Preparation: Sit or lie comfortably in a place that’s initially free from distractions. Close your eyes. Later you can deliberately add distractions to your practice session. Spend 5 minutes on this exercise. Procedure: Inhale through your nose to a slow count of 4, being sure to fill up your diaphragm as you do so. Keeping one palm on your diaphragm will help you get used to feeling this happen. Exhale through your mouth to a little faster count of 7-9 feeling your diaphragm empty out. Repeat this sequence over and over again for the allotted time. Keep your focus throughout this exercise on your incoming & outgoing breath and the rise and fall of your diaphragm. Remember to bring your concentration back should you find
yourself drifting away from your target focus.
#3 BREATH BY 3: Preparation and practice time is similar as BCT. Inhale
normally to an internal count of 3, pause to a count of 3, exhale to a count of 3, pause to a count of three. Repeat this sequence for 3-5 minutes being sure to keep your focus on your breathing and counting.
#4 TAKE YOUR PULSE: A quick and effective way to calm yourself down right
before performance.
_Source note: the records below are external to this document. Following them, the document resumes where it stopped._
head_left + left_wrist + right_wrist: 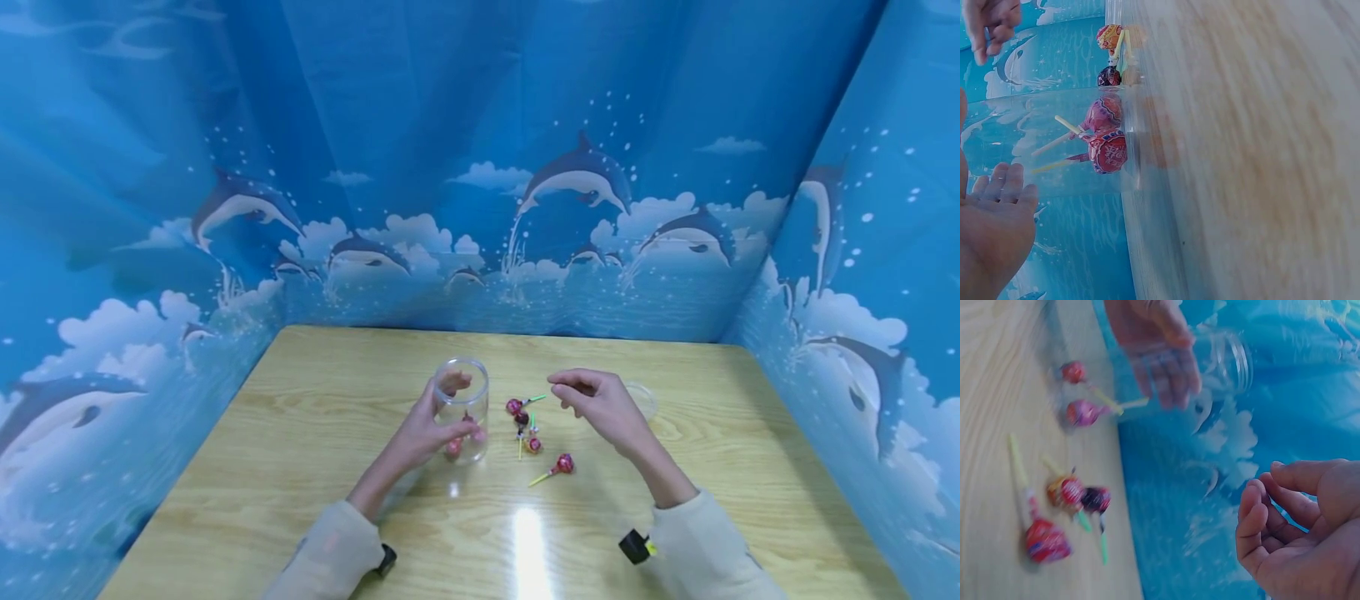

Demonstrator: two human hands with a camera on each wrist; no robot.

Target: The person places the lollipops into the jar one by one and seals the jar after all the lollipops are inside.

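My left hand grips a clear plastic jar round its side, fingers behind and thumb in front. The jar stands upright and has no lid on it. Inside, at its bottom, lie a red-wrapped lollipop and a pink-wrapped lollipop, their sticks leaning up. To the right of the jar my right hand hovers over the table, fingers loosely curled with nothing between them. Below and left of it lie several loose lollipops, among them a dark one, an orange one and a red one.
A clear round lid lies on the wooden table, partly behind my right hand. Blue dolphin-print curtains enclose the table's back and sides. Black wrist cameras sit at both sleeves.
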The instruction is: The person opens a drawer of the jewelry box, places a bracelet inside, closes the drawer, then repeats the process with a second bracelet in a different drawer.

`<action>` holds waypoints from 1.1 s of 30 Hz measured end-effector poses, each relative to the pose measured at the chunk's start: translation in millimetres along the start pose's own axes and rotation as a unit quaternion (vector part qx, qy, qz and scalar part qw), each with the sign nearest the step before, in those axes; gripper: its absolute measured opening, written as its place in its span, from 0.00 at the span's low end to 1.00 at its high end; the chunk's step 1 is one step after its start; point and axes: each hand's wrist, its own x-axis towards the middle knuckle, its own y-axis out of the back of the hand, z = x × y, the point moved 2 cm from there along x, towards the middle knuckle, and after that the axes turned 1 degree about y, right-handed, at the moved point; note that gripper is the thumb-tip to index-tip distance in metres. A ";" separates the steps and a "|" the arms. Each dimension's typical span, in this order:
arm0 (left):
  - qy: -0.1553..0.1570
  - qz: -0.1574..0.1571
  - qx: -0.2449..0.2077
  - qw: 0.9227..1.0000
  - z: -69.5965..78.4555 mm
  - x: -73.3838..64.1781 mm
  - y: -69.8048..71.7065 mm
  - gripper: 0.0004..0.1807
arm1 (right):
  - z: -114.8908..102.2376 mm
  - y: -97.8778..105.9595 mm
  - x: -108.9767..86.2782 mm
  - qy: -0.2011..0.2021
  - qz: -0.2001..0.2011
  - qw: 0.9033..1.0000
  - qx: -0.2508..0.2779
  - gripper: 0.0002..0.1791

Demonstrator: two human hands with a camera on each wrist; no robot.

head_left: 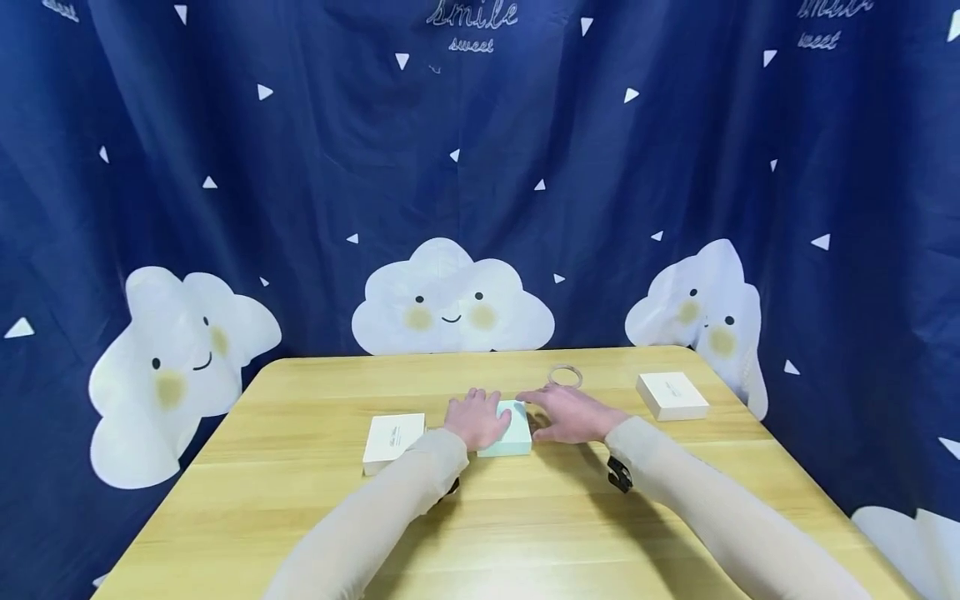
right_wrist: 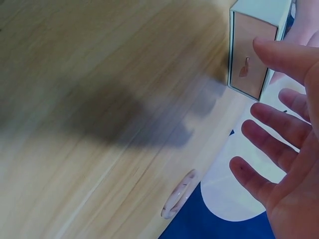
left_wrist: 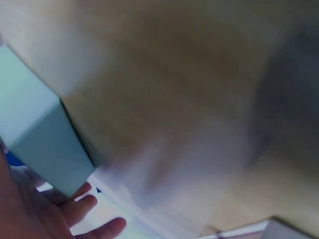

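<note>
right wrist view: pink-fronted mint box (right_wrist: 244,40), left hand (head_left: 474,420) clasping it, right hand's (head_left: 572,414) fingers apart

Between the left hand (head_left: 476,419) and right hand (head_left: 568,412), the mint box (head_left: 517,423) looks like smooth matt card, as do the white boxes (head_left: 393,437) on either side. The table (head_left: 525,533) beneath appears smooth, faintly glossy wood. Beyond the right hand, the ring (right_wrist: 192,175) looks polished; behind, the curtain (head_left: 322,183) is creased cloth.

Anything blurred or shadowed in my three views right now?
Left wrist: the tabletop looks smeared, while the mint box shows crisper edges; right wrist: a broad soft shadow crosses the tabletop, its wood grain readable; head: fairly sharp, with a shadow beneath the right sleeve.
</note>
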 end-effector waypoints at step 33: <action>-0.101 -0.060 -0.011 0.993 -23.0 -17.4 34.3 0.60 | -6.4 1.2 1.6 -0.005 -0.042 0.998 0.037 0.49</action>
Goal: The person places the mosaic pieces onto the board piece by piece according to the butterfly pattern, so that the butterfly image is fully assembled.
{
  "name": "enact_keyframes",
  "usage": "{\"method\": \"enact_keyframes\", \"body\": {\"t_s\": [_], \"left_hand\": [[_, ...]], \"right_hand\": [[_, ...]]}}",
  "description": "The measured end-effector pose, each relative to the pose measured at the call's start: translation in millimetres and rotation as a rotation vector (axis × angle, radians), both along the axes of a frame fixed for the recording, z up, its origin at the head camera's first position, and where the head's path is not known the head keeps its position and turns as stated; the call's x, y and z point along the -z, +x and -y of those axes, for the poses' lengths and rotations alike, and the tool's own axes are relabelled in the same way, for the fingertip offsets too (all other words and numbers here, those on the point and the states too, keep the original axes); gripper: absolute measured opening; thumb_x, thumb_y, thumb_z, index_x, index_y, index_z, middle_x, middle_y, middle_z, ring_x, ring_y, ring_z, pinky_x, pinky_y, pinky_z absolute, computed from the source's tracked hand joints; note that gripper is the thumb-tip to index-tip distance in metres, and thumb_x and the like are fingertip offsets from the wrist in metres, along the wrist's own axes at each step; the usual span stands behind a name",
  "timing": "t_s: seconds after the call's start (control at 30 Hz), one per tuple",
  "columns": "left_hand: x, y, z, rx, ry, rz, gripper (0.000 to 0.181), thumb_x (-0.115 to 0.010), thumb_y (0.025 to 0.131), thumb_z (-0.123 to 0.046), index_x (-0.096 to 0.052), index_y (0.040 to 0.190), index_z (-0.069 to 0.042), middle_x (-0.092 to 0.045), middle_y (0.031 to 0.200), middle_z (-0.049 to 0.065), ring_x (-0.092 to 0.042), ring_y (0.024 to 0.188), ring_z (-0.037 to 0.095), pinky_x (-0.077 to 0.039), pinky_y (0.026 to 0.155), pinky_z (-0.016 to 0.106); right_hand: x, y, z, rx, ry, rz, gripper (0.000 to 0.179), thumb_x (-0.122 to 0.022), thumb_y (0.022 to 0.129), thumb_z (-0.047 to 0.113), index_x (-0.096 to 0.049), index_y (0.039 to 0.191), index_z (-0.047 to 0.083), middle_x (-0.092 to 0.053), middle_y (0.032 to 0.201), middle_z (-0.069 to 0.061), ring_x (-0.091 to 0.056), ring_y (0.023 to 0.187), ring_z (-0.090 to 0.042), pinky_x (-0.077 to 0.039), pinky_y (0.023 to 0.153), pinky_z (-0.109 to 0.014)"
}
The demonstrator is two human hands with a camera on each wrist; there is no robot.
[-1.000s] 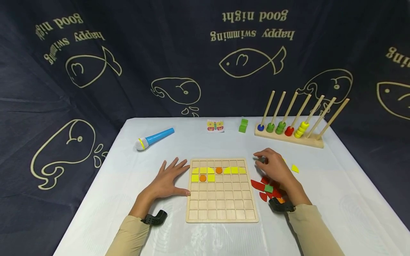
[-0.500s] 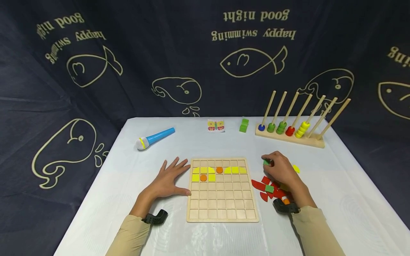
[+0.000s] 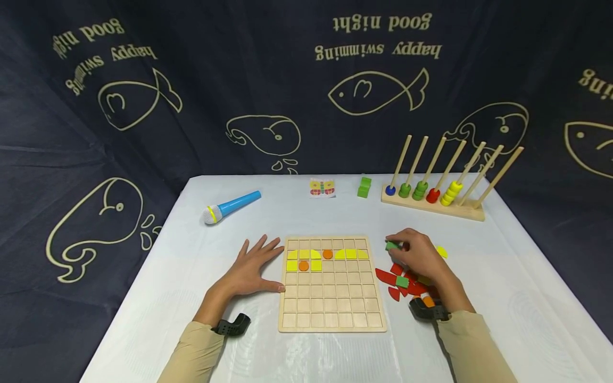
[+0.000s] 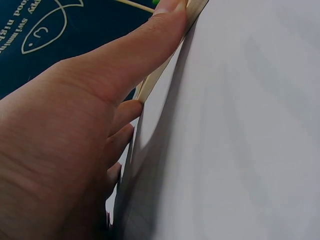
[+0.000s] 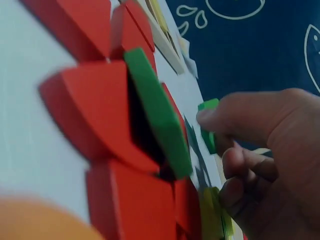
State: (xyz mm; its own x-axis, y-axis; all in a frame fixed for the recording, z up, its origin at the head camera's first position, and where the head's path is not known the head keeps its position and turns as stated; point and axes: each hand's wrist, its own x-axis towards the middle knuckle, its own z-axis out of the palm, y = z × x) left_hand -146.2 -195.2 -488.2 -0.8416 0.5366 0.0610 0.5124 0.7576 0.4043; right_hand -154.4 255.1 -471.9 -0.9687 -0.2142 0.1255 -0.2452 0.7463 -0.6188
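Note:
My left hand (image 3: 251,271) lies with fingers spread beside the wooden grid board (image 3: 330,306). Its thumb touches the board's left edge, as the left wrist view also shows. Yellow pieces (image 3: 316,266) and two orange round pieces (image 3: 304,266) fill some cells of the upper rows. Right of the board, my right hand (image 3: 421,255) pinches a small green block (image 5: 208,142) between thumb and fingers, above the table. Under and beside that hand lies a pile of red pieces (image 3: 386,276), with another green block (image 5: 157,112) leaning on top.
A blue toy microphone (image 3: 239,204) lies at the back left. A butterfly pattern card (image 3: 322,188), green blocks (image 3: 364,187) and a peg stand with coloured beads (image 3: 433,205) stand along the back. A yellow piece (image 3: 441,251) lies right of my right hand.
My right hand first shifted right, then slightly back left. The block in its fingers, dark and hard to see earlier, now shows its green face. My left hand and the board stayed put.

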Motion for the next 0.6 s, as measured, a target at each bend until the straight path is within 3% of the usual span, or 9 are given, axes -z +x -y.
{"method": "enact_keyframes", "body": {"t_s": [0.13,0.33,0.6], "left_hand": [[-0.5,0.5,0.3,-0.004,-0.010,0.007,0.104,-0.065,0.064,-0.080,-0.042,0.147,-0.022,-0.027,0.156,-0.001,-0.009,0.145,0.028,0.002,0.111,0.058],[-0.9,0.9,0.2,-0.006,-0.004,0.019,0.104,-0.067,0.064,-0.078,-0.042,0.147,-0.021,-0.027,0.156,-0.001,-0.009,0.145,0.027,0.003,0.111,0.057],[0.4,0.0,0.7,-0.006,-0.018,0.003,0.104,-0.065,0.064,-0.080,-0.042,0.148,-0.023,-0.026,0.156,-0.002,-0.009,0.145,0.028,0.003,0.111,0.057]], "right_hand": [[0.0,-1.7,9,-0.034,-0.047,-0.010,0.029,-0.073,0.084,0.016,-0.073,0.112,0.009,-0.063,0.100,-0.002,-0.050,0.080,-0.020,-0.046,0.066,-0.032],[-2.0,-2.3,26,-0.045,-0.072,0.045,0.030,-0.073,0.085,0.018,-0.072,0.114,0.012,-0.061,0.100,0.001,-0.051,0.079,-0.018,-0.047,0.062,-0.030],[-2.6,-1.8,52,-0.125,-0.094,0.010,0.030,-0.072,0.085,0.016,-0.072,0.114,0.011,-0.062,0.101,0.003,-0.053,0.076,-0.016,-0.047,0.063,-0.029]]}}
By closely focusing your attention on taking your pulse and then deliberately trying to slow it down, you’ll successfully distract yourself from the things that generate nervousness. Keep in mind that whether you slow your pulse down or not is unimportant. What helps you relax is the process of switching your concentration from your thoughts to your body.
#5 STRETCHING WITH AWARENESS: Another quick and effective way to calm
yourself down is to shift your concentration to a particular stretching routine that you might normally use pre-performance to loosen up. As you go through your stretching be sure to keep all of your concentration “inside” on the feelings of your muscles stretching. This means that you want to really try to “feel” each stretch. Remember to quickly and gently return your focus to your stretching should you find yourself getting distracted by anything.
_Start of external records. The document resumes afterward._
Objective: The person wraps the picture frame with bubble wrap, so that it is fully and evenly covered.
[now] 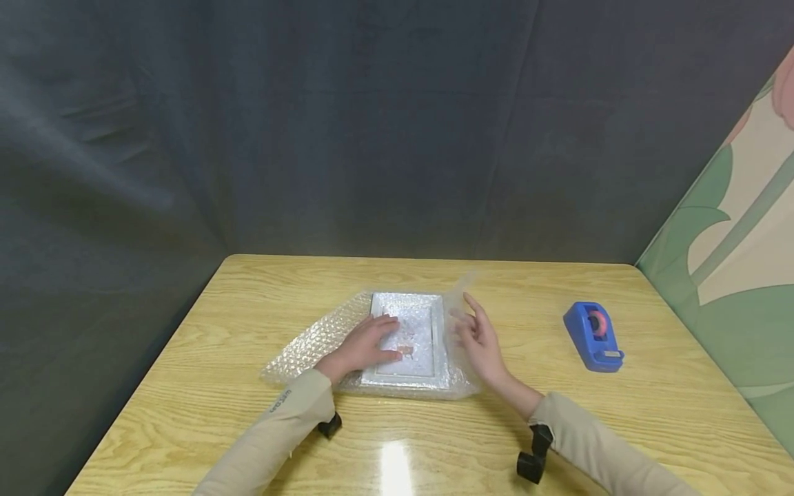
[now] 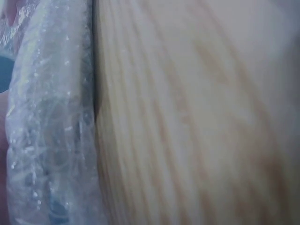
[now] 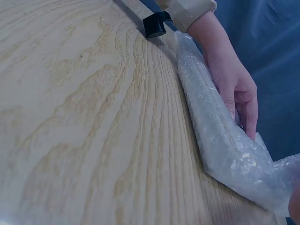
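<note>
Toward the far edge of a wood-grain surface [image 1: 527, 293], about midway between its left and right edges, bubble wrap [image 1: 322, 341] is spread. A pale picture frame [image 1: 424, 337] is set within it, its long axis run from near edge to far edge. The frame's left half is partly covered by the left hand [image 1: 362, 346], the nearer of the two, fingers spread. The right hand [image 1: 480, 344] is held just beside the frame's right long side, index finger extended toward the far edge; whether the wrap's right-hand flap [image 1: 455, 355] is pinched cannot be told. The frame's position, directly left of the right fingers, is judged decisive.
</note>
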A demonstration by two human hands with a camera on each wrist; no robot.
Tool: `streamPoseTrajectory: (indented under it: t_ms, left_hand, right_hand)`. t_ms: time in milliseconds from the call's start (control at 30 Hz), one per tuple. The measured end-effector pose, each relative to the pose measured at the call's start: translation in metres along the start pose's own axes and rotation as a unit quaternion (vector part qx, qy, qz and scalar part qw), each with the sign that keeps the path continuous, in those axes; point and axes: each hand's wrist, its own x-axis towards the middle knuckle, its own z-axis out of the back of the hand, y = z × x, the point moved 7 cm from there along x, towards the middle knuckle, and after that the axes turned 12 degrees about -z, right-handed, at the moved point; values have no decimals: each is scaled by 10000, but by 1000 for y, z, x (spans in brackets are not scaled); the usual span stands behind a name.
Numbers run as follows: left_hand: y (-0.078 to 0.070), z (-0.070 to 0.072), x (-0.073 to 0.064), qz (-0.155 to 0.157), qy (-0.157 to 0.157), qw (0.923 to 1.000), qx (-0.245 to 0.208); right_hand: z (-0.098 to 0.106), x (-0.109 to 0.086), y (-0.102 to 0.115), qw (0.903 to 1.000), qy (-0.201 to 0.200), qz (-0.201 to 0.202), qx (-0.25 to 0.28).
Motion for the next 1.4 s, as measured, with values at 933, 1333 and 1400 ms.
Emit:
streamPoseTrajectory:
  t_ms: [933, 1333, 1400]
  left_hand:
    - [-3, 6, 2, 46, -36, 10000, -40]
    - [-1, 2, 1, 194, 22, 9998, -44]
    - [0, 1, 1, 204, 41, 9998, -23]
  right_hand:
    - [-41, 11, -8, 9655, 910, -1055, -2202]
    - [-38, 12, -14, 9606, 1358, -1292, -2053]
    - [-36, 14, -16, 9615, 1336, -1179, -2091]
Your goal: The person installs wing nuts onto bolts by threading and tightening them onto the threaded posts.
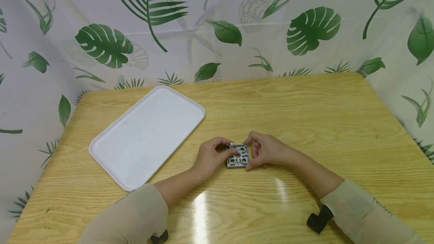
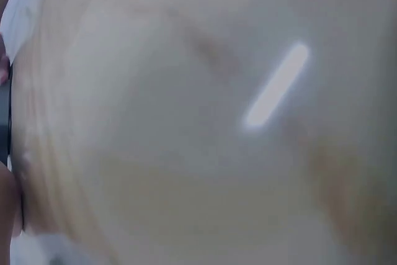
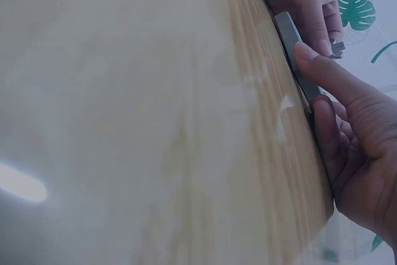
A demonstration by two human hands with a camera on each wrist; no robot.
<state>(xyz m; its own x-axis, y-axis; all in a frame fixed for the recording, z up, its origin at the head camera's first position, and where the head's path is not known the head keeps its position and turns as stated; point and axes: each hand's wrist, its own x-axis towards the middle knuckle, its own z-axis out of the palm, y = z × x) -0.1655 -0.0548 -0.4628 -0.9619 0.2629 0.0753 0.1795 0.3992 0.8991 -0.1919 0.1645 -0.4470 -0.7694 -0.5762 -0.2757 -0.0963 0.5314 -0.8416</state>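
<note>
A small, square grey metal block (image 1: pixel 242 160) with several round holes and dark grooves lies flat on the wooden table. My right hand (image 1: pixel 268 149) grips its right side, thumb at the near corner and index finger at the far one. From the left, my left hand (image 1: pixel 211 157) reaches over the block's far left corner. Its thumb and index finger pinch a small shiny metal piece (image 1: pixel 232 145), which also shows by the left fingertips in the right wrist view. There the block (image 3: pixel 288 34) appears edge-on. In the left wrist view, the block (image 2: pixel 5 116) only just enters at the left edge.
A white rectangular tray (image 1: pixel 149 134) lies at an angle on the left of the wooden table (image 1: pixel 305 112). Leaf-printed cloth (image 1: pixel 190 29) hangs behind the table and at both sides. Light glares off the near tabletop.
</note>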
#6 MUSIC: Many athletes keep themselves calm by focusing on special music right before performance. Be sure that the music you choose keeps you calm, relaxed and ready. Music that is too loud or has too hard a beat might wire you up too much. You can literally listen to a walk-man or tape player or keep the tune in your head. Not only does the music serve to relax you, but it also distracts you from any negative self-talk or other things that might normally get you uptight.
“It doesn’t matter how you start, it only matters how you finish”
Too many coaches, athletes and parents lose their perspective of this whole
sports experience. Coaches get too caught up in the outcome of their team’ s or athlete’s performance. As a result they may pressure the athletes too much or have an emotional meltdown when the team or athlete fails. Athletes fall short of their goals and end up viewing themselves as a failure. Parents get distracted by the addictive “thrill of victory” and say and do things that have most unfortunate consequences.
Parents of 9, 10, & 11 year olds, distracted by the Olympic theme loudly pulsating in their head yell “encouragement” and “suggestions” from the sidelines to the refs, coaches, opposing players, other parents and, of course, to their own children. Parents want their children to excel. They want their child to have every opportunity to be competitive. They want their child to be motivated and take advantage of every God-given gift they’ve been blessed with. Let’s have no squandering of natural talent out there! This youth sports stuff is REALLY important in life! Let’s get serious. After all, if my 9 year old is poorly motivated now and just going through the motions, what will that mean when they get into high school and college, or, worse yet, beyond!!??
“This is why I push, you know!” explained one enthusiastic father. “I realize my son (11 years old) is learning very valuable life lessons in his sports and I don’t want him growing up to be a loser. I don’t want him developing bad habits now that will haunt him for the rest of his life!” So his father informed me that he went to most of his son’s private coaching sessions and
carefully monitored the boy’s attitude, motivation and work ethic in these, practices and at games. When his son “slacked off” or was “lazy” the boy got an earful from dear old Dad at home. Hmmm…. I just wonder if this might have something to do with the boy’s desire to quit the team and the sport? It seems he wasn’t having very much fun anymore. I wonder why????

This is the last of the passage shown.